## About this exercise
The answer should hold only the lines from the one containing "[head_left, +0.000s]" through the one containing "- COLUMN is" in the entries below, copied exactly, without pictures.

── Dataset records ──

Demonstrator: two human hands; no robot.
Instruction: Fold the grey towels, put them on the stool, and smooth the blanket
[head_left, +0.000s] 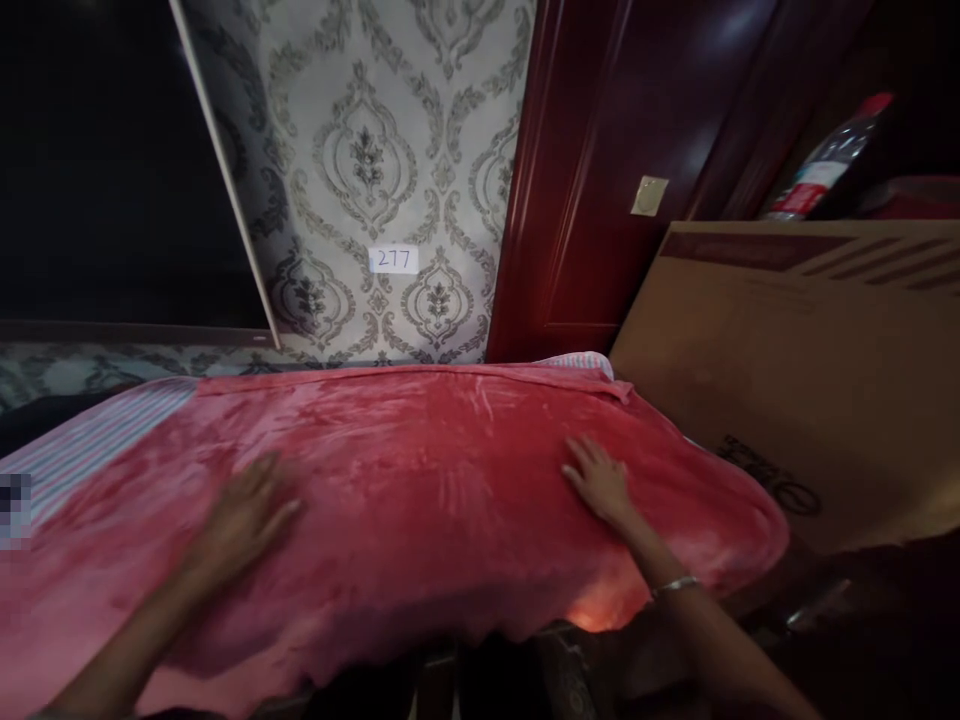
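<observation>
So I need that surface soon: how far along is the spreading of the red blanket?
Mostly done, it seems. The red blanket already lies spread over the striped sheet, its far edge fairly straight. In hand: the left hand and right hand both rest flat on it, open, as if smoothing. Left: the near edge hangs uneven and wavy, and the sheet shows at the left side.

bare forearms, silver bracelet (675,586)

Damask wallpaper (375,150), dark red wooden door (637,130), cardboard box (810,370), dim light
</observation>
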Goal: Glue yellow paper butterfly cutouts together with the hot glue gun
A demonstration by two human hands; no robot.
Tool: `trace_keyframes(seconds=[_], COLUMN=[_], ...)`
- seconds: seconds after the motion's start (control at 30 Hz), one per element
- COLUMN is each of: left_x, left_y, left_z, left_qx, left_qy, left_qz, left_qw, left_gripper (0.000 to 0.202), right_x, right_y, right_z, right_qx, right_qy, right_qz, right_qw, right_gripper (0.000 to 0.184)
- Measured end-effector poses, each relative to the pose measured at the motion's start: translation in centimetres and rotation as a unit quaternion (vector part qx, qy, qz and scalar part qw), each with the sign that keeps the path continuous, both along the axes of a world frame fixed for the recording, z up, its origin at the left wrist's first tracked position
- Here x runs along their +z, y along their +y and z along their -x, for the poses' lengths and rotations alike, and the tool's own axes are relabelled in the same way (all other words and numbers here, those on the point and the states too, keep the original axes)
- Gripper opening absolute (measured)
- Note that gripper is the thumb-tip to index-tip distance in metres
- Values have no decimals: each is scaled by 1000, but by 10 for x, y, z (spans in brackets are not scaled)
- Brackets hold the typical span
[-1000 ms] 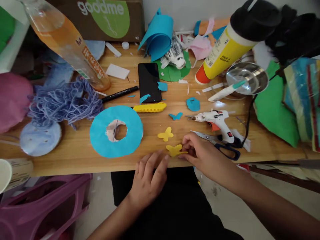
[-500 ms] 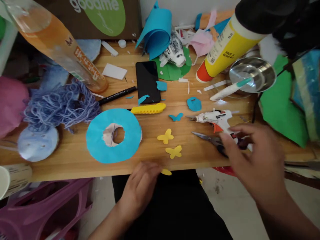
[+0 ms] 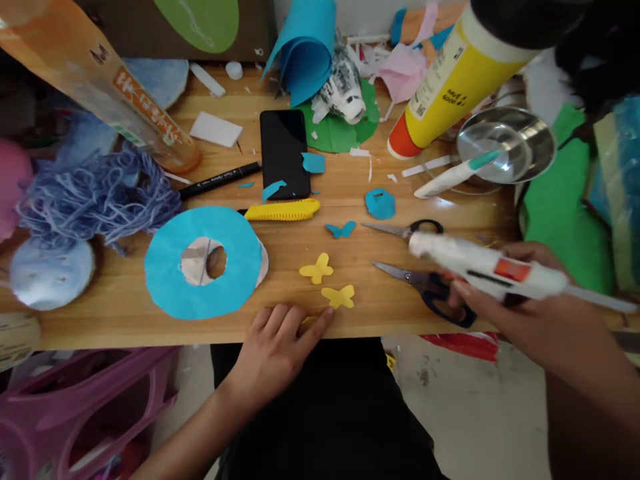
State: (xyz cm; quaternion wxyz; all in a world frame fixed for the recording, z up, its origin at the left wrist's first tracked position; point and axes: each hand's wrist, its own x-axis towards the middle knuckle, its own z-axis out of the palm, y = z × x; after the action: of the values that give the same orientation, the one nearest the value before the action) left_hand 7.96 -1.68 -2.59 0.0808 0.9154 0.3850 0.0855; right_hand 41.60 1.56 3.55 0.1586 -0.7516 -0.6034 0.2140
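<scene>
My right hand (image 3: 520,300) is closed around the handle of a white hot glue gun (image 3: 490,267), raised above the table, with a glue stick jutting from its back. Just below its front lie dark-handled scissors (image 3: 435,293) and a second pair of scissors (image 3: 425,227). Along the front edge, my left hand (image 3: 277,340) rests with its fingers apart, a bit of yellow paper (image 3: 307,323) showing beneath them. By its thumb is a yellow paper butterfly (image 3: 340,297). Another yellow butterfly (image 3: 317,269) and a blue paper butterfly (image 3: 341,230) sit farther back.
To the left are a blue paper ring (image 3: 165,267), tangled blue yarn (image 3: 110,187) and an orange drink bottle (image 3: 135,100). A yellow utility knife (image 3: 285,210) lies before a black phone (image 3: 285,147). A metal bowl (image 3: 540,147) and a tall yellow container (image 3: 445,87) stand back right.
My right hand has picked up the hot glue gun from the table, uncovering the second scissors. My left hand has flattened and spread its fingers at the table edge. The view has shifted slightly.
</scene>
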Motion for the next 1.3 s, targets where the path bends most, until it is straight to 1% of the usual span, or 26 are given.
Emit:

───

## Task solution
[head_left, +0.000s] 
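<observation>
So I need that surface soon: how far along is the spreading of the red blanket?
Mostly done, it seems. The red blanket already lies spread over the striped sheet, its far edge fairly straight. In hand: the left hand and right hand both rest flat on it, open, as if smoothing. Left: the near edge hangs uneven and wavy, and the sheet shows at the left side.

bare forearms, silver bracelet (675,586)

Damask wallpaper (375,150), dark red wooden door (637,130), cardboard box (810,370), dim light
</observation>
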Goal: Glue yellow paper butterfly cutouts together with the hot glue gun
A demonstration by two human hands; no robot.
Tool: `trace_keyframes(seconds=[_], COLUMN=[_], ...)`
- seconds: seconds after the motion's start (control at 30 Hz), one per element
- COLUMN is each of: left_x, left_y, left_z, left_qx, left_qy, left_qz, left_qw, left_gripper (0.000 to 0.202), right_x, right_y, right_z, right_qx, right_qy, right_qz, right_qw, right_gripper (0.000 to 0.184)

This concludes the response to the exercise.